La sede de la Policía Federal de Curitiba fue escenario otra vez de manifestaciones. Pero a diferencia de las que se producían mientras Lula da Silva estuvo detenido, entre el 7 de abril de 2018 y el 8 de noviembre del 19, ahora hubo clima de tensión y conato de choques entre simpatizantes del juez que encarceló al expresidente, Sergio Moro, y del actual mandatario brasileño, Jair Bolsonaro. Como una parábola de los modos en que se maneja la política en el gigante sudamericano, Moro iba a declarar contra el hombre que ayudó a llevar al Palacio del Planalto. Pero fiel a su costumbre, llevaba documentación que podría conducir al juicio político al excapitán del ejército brasileño.

Todo indica que Moro utilizó en su pelea contra Bolsonaro un enorme carpetazo con 15 meses de mensajes por Whatsapp que probarían sus denuncias sobre interferencias presidenciales para designar a un hombre de su confianza en el comando de la PF, un órgano de investigación judicial del estilo del FBI estadounidense.

El entuerto entre Moro y Bolsonaro viene de hace un tiempo. El juez del operativo Lava Jato aceptó ser Ministro de Justicia, una designación que se mostró como pago de favores por haber perseguido a Lula y bloqueado su candidatura presidencial. El año pasado, la publicación en el portal The Intercept de mensajes entre Moro y el fiscal Deltan Dallagnol durante la investigación contra Lula probaron la manipulación de evidencias para sacar a Lula de carrera. El Lava Jato sirvió también para la destitución de Dilma Rousseff y la puesta em marcha de medidas neoliberales durante la gestión de Michel Temer.

Los hijos de Bolsonaro tienen varias cuentas con la justicia. En el caso de Flavio, por su cercanía con bandas paramilitares que, por un lado, le permitieron hacerse de una pequeña fortuna y por otro, lo complican con el asesinato de la concejal carioca Marielle Franco. En cuanto a Eduardo Bolsonaro, es responsable de una campaña de fake news contra miembros del Supremo Tribunal Federal (STF).

Bolsonaro padre venía pidiendo la cabeza del titular de la PF nombrado por Moro, Mauricio Valeixo. Sabía por el servicio de inteligencia, la ABIN, que le estaban respirando en la nuca a sus dos vástagos. Luego del despido de su ministro de Salud, Luiz Henrique Mandetta, el presidente -bastante golpeado por sus desaguisados en el combate contra el coronavirus- se sintió fuerte como para anunciar el despido de Valeixo.

Moro hizo causa común con su acólito y renunció en medio de denuncias cruzadas. Para el exjuez, no era admisible que el primer mandatario tuviera injerencia en investigaciones judiciales. Para el clan Bolsonaro, Moro buscaba una silla en el STF y como no se la garantizaban dio un portazo.

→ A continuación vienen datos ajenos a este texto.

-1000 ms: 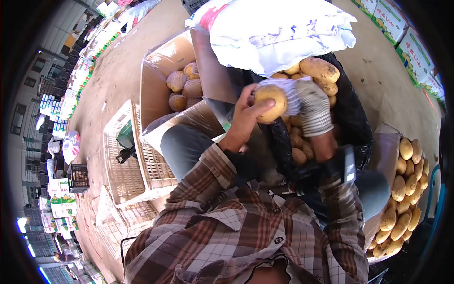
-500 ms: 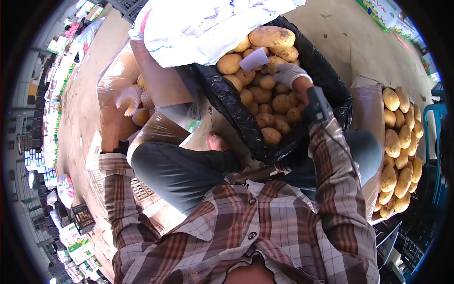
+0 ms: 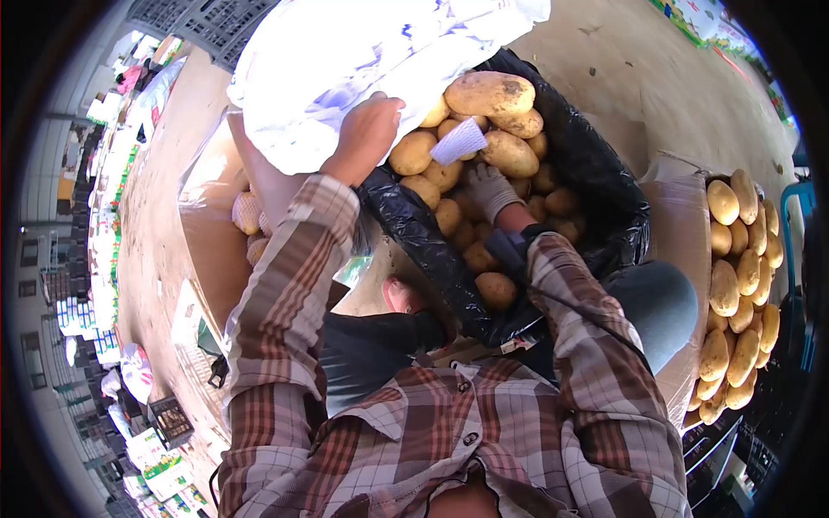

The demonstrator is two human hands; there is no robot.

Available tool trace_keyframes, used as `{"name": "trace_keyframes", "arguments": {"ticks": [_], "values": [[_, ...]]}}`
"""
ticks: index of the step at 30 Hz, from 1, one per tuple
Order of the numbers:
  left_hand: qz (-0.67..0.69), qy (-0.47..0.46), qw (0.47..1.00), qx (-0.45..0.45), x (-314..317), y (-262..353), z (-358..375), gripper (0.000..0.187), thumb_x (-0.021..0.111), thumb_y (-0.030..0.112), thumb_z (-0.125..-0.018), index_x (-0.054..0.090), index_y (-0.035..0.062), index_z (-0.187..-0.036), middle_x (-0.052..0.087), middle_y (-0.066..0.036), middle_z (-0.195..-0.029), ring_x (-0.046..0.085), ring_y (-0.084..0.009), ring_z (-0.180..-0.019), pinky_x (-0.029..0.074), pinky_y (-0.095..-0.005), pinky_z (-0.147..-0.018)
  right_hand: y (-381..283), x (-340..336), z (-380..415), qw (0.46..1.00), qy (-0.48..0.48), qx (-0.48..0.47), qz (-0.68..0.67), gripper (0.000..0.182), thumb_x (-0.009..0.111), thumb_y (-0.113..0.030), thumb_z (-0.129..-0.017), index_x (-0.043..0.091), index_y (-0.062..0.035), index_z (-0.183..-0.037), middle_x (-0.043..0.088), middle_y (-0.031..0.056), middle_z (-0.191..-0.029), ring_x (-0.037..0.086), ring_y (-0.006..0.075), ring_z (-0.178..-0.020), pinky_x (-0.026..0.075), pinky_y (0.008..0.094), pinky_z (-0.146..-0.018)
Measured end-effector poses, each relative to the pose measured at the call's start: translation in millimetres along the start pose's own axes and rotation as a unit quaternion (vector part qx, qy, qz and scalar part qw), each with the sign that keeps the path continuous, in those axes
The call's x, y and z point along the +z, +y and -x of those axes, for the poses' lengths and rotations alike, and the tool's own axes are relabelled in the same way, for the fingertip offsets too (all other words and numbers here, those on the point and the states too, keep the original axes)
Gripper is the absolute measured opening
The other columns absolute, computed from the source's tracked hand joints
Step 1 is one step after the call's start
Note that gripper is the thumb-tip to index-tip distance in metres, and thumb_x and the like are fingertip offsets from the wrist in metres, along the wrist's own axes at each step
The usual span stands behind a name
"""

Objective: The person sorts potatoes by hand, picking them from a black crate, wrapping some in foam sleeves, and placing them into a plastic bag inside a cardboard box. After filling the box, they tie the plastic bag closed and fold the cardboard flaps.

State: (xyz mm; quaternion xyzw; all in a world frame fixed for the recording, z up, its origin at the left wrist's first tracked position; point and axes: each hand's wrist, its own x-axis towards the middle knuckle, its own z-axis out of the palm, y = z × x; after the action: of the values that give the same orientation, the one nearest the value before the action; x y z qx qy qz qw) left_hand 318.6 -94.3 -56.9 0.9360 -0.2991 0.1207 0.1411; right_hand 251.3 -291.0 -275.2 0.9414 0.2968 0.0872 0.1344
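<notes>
In the head view my left hand [image 3: 367, 134] is bare, with its fingers curled closed at the edge of a white plastic bag [image 3: 298, 73]. My right hand [image 3: 492, 192], in a light grey glove, reaches down among the potatoes [image 3: 509, 154] in a box lined with black plastic [image 3: 596, 160]. Its fingers bend round a potato there, mostly hidden under the palm. A pale foam net sleeve [image 3: 458, 142] lies on top of the heap, just above this hand. The largest potato [image 3: 490, 93] rests at the far end.
At the left, a cardboard box [image 3: 211, 229] holds several net-wrapped items [image 3: 246, 213]. A second box of potatoes [image 3: 740, 298] stands at the right, beside my knee [image 3: 661, 298]. Black crates [image 3: 207, 26] are at the top left. Stacked printed cartons [image 3: 160, 457] line the far left.
My left hand has left the box at the left, where it had a foam net sleeve, and moved right to the white bag. My right hand has shifted left and down among the potatoes.
</notes>
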Motion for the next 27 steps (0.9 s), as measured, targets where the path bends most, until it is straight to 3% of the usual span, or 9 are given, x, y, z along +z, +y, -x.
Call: {"name": "trace_keyframes", "arguments": {"ticks": [6, 15, 21, 22, 23, 24, 25, 26, 27], "values": [[-0.151, -0.109, 0.982, -0.042, 69, -36, -21, 0.047, 0.046, 0.010, -0.081, 0.041, 0.0173, -0.128, 0.054, -0.021, -0.098, 0.060, -0.0381, -0.079, 0.048, -0.0453, -0.068, 8, -50, -21, 0.975, -0.181, -0.001, -0.131, 0.032, 0.050, -0.026, -0.078, 0.068, -0.0042, -0.092, 0.064, 0.0110, -0.096, 0.058, 0.0265, -0.093, 0.043, 0.0406, -0.077], [-0.260, -0.072, 0.953, -0.141, 59, -49, -41, 0.030, 0.042, 0.010, -0.085, 0.047, 0.0065, -0.114, 0.057, -0.020, -0.096, 0.063, -0.0349, -0.074, 0.052, -0.0409, -0.061, 55, -90, 6, 0.908, -0.212, 0.115, -0.342, 0.029, 0.061, -0.026, -0.072, 0.069, -0.0115, -0.096, 0.066, 0.0115, -0.097, 0.062, 0.0273, -0.092, 0.049, 0.0401, -0.077], [-0.318, 0.010, 0.947, 0.039, 72, -106, -52, 0.014, 0.048, 0.008, -0.079, 0.062, 0.0084, -0.079, 0.064, -0.011, -0.073, 0.064, -0.0296, -0.064, 0.050, -0.0405, -0.053, 148, -126, 41, 0.881, -0.199, 0.256, -0.345, 0.026, 0.061, -0.024, -0.075, 0.069, -0.0117, -0.097, 0.066, 0.0117, -0.095, 0.064, 0.0271, -0.088, 0.051, 0.0373, -0.074], [-0.334, -0.107, 0.935, -0.057, 61, -83, -55, 0.022, 0.044, 0.005, -0.082, 0.057, 0.0090, -0.099, 0.061, -0.017, -0.098, 0.061, -0.0319, -0.076, 0.050, -0.0426, -0.065, 148, -130, 44, 0.893, -0.211, 0.251, -0.310, 0.025, 0.061, -0.024, -0.076, 0.068, -0.0118, -0.097, 0.066, 0.0118, -0.095, 0.064, 0.0271, -0.087, 0.051, 0.0368, -0.074], [-0.289, -0.035, 0.957, 0.013, 64, -90, -49, 0.037, 0.044, 0.002, -0.082, 0.054, 0.0105, -0.116, 0.053, -0.017, -0.116, 0.057, -0.0315, -0.096, 0.048, -0.0394, -0.078, 130, -159, 39, 0.901, -0.280, 0.268, -0.194, 0.022, 0.060, -0.024, -0.076, 0.070, -0.0122, -0.092, 0.068, 0.0101, -0.090, 0.065, 0.0279, -0.084, 0.052, 0.0376, -0.069], [-0.282, 0.077, 0.951, 0.103, 76, -114, -51, 0.048, 0.044, 0.001, -0.082, 0.045, 0.0139, -0.129, 0.046, -0.017, -0.127, 0.049, -0.0309, -0.112, 0.044, -0.0369, -0.089, 126, -143, 37, 0.908, -0.326, 0.121, -0.233, 0.023, 0.058, -0.023, -0.076, 0.070, -0.0118, -0.092, 0.068, 0.0093, -0.092, 0.064, 0.0272, -0.089, 0.052, 0.0384, -0.072], [-0.308, 0.094, 0.942, 0.099, 87, -142, -55, 0.051, 0.044, 0.002, -0.083, 0.041, 0.0153, -0.133, 0.044, -0.017, -0.129, 0.044, -0.0302, -0.119, 0.041, -0.0361, -0.095, 110, -166, 44, 0.927, -0.218, 0.115, -0.281, 0.022, 0.056, -0.021, -0.076, 0.070, -0.0121, -0.091, 0.068, 0.0084, -0.093, 0.064, 0.0281, -0.091, 0.052, 0.0392, -0.074], [-0.385, 0.066, 0.917, 0.078, 98, -177, -55, 0.052, 0.043, 0.003, -0.084, 0.038, 0.0151, -0.135, 0.047, -0.018, -0.124, 0.054, -0.0298, -0.106, 0.047, -0.0365, -0.085, 74, -102, 37, 0.930, -0.064, 0.174, -0.317, 0.023, 0.055, -0.020, -0.076, 0.071, -0.0127, -0.091, 0.068, 0.0074, -0.094, 0.063, 0.0285, -0.093, 0.052, 0.0396, -0.075], [-0.345, -0.036, 0.938, -0.025, 72, -134, -57, 0.051, 0.043, 0.003, -0.084, 0.038, 0.0136, -0.134, 0.052, -0.017, -0.113, 0.060, -0.0288, -0.086, 0.050, -0.0369, -0.071, 62, -93, 33, 0.925, -0.221, 0.056, -0.303, 0.023, 0.056, -0.021, -0.075, 0.071, -0.0135, -0.091, 0.068, 0.0054, -0.093, 0.063, 0.0287, -0.092, 0.052, 0.0398, -0.077]]}}
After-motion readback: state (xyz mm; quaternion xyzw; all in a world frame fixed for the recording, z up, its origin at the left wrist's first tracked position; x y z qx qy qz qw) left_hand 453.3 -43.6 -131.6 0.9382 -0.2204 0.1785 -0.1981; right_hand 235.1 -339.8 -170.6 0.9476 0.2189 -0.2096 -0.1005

A todo esto, Moro fue convocado a declarar acerca de sus denuncias. Dijo que tenía todas las pruebas. En un póker entre tahúres, según la revista Época, el exministro acumuló las conversaciones a modo de protección. Sabía con quiénes trataba al aceptar gustosamente el cargo que le ofrecían. Él también había jugado esas cartas contra la dirigencia del PT y de sus aliados. Y, cada día resulta más claro, aspira a liderar el espacio de una derecha más prolija. No ligada a esos grupos fanatizados que evitó este sábado ingresando al edificio de Curitiba por la puerta trasera.

La disputa en Brasil muestra que, al tiempo que se expande el coronavirus -este sábado la cifra de muertos llegaba a 6.500, con unos 93.000 infectados- Bolsonaro está dando una pelea que no pinta demasiado favorable.

Durante la semana, tuvo que recular en la nominación del reemplazante de Valeixo en la PF. Quiso poner a Alexandre Ramagem, el titular amigo de la Abin, pero un juez del STF suspendió la designación ante una denuncia relacionada con la acusación de Moro.

Como desquite, nombró a un pastor evangélico al frente del Ministerio de Justicia, André Mendonça. Pero el ocupante del Palacio del Planalto sabe que las balas pican cerca. Y en una charla con periodistas a la salida de la residencia presidencial dijo que “nadie va a querer dar un golpe contra mí”.